_Aim of the task_. The entries that follow include a run beginning at the line with "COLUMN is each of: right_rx" and ending at the line with "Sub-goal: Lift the"; restate that run word for word and leave the rest out.

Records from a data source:
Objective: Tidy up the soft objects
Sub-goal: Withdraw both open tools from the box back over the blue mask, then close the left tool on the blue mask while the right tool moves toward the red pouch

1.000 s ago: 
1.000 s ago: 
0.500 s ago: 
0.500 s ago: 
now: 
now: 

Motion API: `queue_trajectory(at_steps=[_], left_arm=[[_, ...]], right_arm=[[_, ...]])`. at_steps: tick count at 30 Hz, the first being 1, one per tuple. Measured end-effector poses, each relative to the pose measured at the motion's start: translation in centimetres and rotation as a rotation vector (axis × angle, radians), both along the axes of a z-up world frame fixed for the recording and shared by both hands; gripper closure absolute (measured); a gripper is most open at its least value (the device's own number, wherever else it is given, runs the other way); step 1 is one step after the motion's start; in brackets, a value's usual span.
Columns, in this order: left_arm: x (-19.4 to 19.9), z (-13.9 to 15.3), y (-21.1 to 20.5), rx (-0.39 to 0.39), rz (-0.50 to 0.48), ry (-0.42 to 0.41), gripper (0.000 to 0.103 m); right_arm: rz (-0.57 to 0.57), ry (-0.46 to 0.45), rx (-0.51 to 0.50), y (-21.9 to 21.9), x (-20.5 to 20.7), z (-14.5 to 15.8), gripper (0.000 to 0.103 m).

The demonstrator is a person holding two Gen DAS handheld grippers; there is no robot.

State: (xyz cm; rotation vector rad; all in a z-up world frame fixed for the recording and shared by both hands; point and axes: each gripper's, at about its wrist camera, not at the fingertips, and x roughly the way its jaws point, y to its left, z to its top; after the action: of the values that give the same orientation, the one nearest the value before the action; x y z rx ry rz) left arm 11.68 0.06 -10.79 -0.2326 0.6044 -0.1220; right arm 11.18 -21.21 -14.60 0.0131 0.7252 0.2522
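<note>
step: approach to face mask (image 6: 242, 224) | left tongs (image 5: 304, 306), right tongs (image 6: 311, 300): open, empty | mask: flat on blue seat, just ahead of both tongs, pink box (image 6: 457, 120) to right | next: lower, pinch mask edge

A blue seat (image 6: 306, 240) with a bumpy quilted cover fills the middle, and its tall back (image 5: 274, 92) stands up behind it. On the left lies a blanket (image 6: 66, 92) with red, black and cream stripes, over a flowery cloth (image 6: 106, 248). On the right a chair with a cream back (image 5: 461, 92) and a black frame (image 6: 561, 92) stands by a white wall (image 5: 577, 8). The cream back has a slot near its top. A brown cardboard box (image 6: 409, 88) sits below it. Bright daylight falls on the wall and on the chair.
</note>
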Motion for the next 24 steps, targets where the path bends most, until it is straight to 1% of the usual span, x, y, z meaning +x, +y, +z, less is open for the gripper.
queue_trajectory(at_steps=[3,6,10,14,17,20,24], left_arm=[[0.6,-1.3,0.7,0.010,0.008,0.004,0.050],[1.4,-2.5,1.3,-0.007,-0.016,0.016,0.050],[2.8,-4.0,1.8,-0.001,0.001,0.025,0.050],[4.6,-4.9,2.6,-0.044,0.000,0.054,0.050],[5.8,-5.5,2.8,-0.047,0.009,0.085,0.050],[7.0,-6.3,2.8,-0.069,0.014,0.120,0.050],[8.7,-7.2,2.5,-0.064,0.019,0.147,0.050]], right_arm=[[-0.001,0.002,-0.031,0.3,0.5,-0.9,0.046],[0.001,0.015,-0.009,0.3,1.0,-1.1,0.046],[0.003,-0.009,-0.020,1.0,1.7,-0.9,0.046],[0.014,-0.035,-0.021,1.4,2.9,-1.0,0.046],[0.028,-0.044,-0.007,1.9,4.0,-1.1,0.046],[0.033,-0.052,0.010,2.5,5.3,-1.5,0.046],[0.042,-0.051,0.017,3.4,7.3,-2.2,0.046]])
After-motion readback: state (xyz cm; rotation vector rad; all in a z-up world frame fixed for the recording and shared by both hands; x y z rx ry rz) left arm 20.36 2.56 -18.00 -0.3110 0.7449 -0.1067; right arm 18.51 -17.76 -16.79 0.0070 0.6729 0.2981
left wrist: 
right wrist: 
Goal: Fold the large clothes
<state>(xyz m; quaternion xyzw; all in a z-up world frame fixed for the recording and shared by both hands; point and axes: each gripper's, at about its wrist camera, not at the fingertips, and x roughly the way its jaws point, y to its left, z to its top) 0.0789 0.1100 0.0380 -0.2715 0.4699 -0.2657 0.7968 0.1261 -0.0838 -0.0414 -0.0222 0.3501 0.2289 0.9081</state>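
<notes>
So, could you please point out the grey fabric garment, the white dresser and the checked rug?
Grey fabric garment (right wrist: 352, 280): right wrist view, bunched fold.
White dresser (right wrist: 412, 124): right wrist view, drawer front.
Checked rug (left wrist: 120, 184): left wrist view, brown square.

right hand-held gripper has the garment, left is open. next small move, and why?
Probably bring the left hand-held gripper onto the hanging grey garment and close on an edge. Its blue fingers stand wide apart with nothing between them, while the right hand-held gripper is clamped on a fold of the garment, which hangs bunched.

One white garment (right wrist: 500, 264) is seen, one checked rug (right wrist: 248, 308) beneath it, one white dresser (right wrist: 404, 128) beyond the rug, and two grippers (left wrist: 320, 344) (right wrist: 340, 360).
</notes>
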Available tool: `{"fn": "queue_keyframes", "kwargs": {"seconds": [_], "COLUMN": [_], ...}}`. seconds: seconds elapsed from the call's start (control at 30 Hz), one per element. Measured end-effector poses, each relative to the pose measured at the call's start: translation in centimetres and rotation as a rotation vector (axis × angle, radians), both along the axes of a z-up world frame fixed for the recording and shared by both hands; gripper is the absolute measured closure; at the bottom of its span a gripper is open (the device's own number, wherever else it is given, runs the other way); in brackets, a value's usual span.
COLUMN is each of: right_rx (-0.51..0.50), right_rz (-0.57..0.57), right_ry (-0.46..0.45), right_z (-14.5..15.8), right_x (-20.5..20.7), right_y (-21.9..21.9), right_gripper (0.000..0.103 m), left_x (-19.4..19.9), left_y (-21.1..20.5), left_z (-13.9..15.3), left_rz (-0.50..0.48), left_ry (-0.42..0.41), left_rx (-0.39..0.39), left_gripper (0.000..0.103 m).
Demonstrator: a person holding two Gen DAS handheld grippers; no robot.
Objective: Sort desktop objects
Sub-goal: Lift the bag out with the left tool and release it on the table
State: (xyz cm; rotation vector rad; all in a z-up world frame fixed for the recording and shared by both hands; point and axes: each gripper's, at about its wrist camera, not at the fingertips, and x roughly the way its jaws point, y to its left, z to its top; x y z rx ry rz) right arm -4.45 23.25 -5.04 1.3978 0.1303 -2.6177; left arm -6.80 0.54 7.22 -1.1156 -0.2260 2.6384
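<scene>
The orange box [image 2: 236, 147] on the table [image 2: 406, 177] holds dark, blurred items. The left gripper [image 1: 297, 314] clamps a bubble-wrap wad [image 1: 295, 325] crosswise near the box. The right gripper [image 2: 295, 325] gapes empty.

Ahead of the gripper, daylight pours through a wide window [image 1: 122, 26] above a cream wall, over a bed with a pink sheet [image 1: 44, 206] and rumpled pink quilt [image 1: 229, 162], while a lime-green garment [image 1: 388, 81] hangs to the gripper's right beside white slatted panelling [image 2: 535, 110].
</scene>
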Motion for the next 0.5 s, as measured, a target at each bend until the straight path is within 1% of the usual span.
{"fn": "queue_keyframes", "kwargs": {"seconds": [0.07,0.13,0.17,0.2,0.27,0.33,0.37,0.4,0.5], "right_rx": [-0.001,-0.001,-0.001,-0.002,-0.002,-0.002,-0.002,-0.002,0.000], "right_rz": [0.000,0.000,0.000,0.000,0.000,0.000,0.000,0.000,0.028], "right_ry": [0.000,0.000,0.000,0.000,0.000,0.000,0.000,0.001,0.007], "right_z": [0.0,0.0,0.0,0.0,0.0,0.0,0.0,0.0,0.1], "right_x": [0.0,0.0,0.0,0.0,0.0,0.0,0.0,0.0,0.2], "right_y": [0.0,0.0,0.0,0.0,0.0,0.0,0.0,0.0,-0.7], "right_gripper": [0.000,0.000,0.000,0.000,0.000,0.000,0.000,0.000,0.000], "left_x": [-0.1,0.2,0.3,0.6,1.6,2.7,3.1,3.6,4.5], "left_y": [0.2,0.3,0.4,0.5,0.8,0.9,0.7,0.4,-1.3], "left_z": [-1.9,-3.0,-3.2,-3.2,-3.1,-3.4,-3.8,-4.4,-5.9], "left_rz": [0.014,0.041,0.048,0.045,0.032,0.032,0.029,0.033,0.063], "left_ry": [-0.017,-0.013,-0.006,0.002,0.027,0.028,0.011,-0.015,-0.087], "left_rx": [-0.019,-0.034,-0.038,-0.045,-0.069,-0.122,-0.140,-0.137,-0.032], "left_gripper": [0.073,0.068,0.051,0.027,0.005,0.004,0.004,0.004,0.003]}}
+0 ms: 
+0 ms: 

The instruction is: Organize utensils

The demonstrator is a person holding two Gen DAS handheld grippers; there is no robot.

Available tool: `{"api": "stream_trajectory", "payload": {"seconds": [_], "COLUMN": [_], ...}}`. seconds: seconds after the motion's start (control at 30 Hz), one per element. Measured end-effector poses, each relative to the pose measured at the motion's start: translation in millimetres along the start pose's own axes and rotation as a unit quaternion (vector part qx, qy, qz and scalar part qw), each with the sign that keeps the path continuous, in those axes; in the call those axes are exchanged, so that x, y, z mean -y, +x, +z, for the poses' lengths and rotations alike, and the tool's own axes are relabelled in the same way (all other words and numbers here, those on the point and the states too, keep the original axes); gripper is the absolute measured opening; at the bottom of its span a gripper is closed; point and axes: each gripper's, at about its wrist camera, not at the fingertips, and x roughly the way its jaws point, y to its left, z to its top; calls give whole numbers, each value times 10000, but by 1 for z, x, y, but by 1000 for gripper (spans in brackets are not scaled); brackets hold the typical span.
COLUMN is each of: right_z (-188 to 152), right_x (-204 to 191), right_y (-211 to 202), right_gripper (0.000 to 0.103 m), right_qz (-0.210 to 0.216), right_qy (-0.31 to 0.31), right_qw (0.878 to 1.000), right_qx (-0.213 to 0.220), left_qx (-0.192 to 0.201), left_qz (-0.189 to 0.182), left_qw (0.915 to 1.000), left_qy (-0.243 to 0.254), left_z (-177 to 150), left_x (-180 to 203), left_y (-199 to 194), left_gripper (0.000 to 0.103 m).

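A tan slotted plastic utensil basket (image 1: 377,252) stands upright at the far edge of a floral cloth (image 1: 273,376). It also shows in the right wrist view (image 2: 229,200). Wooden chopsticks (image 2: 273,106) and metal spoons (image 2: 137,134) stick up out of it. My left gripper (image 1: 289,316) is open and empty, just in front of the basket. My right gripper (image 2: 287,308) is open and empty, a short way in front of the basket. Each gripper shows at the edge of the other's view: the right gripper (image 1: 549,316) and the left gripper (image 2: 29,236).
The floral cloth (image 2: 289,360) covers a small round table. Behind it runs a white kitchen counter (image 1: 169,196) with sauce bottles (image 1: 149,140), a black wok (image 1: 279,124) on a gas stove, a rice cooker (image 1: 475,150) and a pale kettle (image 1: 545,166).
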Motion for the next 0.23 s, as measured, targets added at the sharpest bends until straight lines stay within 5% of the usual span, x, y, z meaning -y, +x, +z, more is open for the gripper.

_Answer to the problem_.
COLUMN is each of: right_rx (-0.51..0.50), right_rz (-0.57..0.57), right_ry (-0.46..0.45), right_z (-14.5..15.8), right_x (-20.5..20.7), right_y (-21.9..21.9), right_gripper (0.000..0.103 m), left_x (-19.4..19.9), left_y (-21.1..20.5), left_z (-13.9..15.3), left_rz (-0.50..0.48), left_ry (-0.42..0.41), left_rx (-0.39..0.39), left_gripper (0.000..0.103 m).
Demonstrator: a person holding two Gen DAS handheld grippers; no robot.
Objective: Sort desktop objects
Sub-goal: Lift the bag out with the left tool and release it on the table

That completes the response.